When I'm not getting grumpy-arsed over customer services via Twitter, I'm helping to hold the hands of newly formed charities as they run the gauntlet of gratuitous paperwork involved in registering and tax exemption.
Oddly, I quite enjoy it. Brings a sense of order to my otherwise chaotic and unruly mind.
The other day, however, something happened to shatter that peace.
One of my clients received a letter from HMRC (Her Majesty's Revenue and Customs) with the most appalling slip of grammar I'd seen since the whole Matalan debarkle. And this is a public office. Her Maj ain't likely to be impressed by such butchery of her English.

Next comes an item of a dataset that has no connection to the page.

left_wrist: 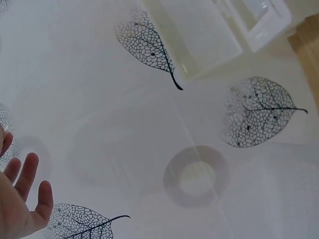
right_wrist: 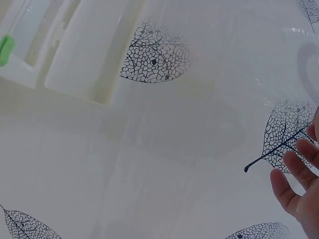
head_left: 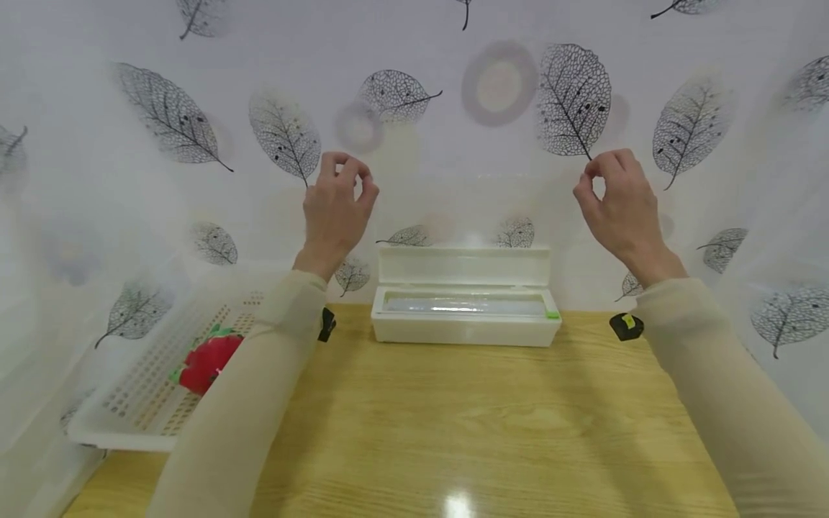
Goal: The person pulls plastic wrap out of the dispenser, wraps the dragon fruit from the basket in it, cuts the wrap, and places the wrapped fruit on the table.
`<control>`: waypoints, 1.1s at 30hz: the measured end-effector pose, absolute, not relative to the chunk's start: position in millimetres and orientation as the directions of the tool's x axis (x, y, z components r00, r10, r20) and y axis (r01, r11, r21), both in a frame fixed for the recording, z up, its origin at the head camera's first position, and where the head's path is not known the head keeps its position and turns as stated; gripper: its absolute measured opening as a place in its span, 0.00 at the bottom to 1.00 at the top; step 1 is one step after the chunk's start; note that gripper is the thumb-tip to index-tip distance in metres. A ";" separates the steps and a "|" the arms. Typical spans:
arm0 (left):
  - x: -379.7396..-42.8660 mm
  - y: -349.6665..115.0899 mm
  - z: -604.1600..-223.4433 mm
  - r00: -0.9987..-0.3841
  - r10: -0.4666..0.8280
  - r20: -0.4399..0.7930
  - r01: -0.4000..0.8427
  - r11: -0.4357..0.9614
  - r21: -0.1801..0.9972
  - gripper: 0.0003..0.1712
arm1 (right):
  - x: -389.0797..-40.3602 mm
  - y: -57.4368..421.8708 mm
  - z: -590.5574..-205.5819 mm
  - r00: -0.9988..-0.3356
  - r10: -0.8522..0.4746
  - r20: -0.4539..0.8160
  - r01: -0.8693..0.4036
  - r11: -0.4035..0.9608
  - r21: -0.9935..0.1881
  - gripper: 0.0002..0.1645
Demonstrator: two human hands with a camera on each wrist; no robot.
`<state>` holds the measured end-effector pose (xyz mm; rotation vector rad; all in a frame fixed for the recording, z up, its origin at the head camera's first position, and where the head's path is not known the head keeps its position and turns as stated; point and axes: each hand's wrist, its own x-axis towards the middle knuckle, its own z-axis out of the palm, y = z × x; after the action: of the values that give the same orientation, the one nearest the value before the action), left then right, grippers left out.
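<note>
Both hands are raised in front of the leaf-print sheet, thumb and forefinger pinched together. A faint, clear sheet of cling film [head_left: 476,198] spans between them, visible mostly by thin edge lines and glints. My left hand [head_left: 338,212] pinches its left side; my right hand [head_left: 618,205] pinches the right. Below and between them stands a white cling film box [head_left: 466,332], its lid [head_left: 463,267] raised, with a shiny roll [head_left: 453,305] inside. A green slider [head_left: 553,315] sits at the box's right end. Each wrist view shows only some fingers at its edge; the pinch is hidden there.
A white perforated basket [head_left: 123,437] stands at the left, holding a red thing with green edges [head_left: 210,360], partly behind the left sleeve. The wooden table [head_left: 492,424] stretches in front of the box. A pale leaf-print sheet [head_left: 447,43] hangs behind and around.
</note>
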<state>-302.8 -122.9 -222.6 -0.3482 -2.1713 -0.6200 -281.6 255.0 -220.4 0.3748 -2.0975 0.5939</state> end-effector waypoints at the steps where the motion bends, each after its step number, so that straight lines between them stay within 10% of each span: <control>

The letter was in response to the submission of a Cha1 form, which basically just provides confirmation that, yes, a charity is tax-exempt. However, they replied requesting more information:
How utterly snidey does that sound!?
Hah, Sir! You may well call it a "charity," but we call it trash! Not worthy to wipe an orphan's snivelling nose with your, frankly, Primark-quality sleeve.
Or, perhaps it's even more sinister than that? Perhaps both my client and HMRC know that it's not really a charity, but this is a euphemism for something far more covert? Perhaps 'charity' is code word amongst the spooks for undercover operatives, like 'cleaners'...
I'm going to submit it to this beautiful blog for further inspection.
Either way, one thing's for sure - the possessive is screwed.
Either of these would be correct, and far, far less patronising:
...supply examples of the charity's activities
...supply examples of your charitable activities
What sickens me is the thought that if HMRC actually went and collected tax from Amazon, Starbucks and Google, they could probably afford to hire a proofreader.